* Assigned task
Give again, word for word, each line below starting at the one that contains "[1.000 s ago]" and ending at the one that contains "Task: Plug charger".
━━━━━ Record extracts ━━━━━
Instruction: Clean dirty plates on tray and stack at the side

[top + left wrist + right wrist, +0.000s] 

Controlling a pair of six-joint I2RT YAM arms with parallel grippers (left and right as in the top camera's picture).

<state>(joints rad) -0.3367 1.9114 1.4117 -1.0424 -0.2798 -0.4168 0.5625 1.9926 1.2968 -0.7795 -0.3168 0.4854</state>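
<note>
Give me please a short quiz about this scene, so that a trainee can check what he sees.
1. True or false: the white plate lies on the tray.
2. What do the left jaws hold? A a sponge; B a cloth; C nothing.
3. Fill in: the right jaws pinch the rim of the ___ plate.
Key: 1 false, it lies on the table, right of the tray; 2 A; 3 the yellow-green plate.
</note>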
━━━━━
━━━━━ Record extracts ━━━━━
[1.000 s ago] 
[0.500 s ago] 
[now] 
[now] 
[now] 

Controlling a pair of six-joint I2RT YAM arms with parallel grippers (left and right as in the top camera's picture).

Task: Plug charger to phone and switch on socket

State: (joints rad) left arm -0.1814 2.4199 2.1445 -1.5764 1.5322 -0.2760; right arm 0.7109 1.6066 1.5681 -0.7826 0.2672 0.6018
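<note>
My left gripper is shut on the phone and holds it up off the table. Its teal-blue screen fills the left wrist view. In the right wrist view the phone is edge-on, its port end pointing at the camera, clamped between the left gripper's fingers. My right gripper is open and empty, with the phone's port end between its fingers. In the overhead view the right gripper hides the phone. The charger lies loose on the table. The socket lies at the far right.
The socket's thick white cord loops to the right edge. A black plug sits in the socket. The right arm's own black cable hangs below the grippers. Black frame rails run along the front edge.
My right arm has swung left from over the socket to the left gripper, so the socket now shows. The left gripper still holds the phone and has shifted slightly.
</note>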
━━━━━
* Result for this exercise
[1.000 s ago] 
[0.500 s ago] 
[now] 
[now] 
[now] 

Controlling a pair of six-joint I2RT YAM arms with parallel grippers (left and right as in the top camera's picture).

Task: Plug charger to phone and switch on socket

The exercise is done, with nothing left to add.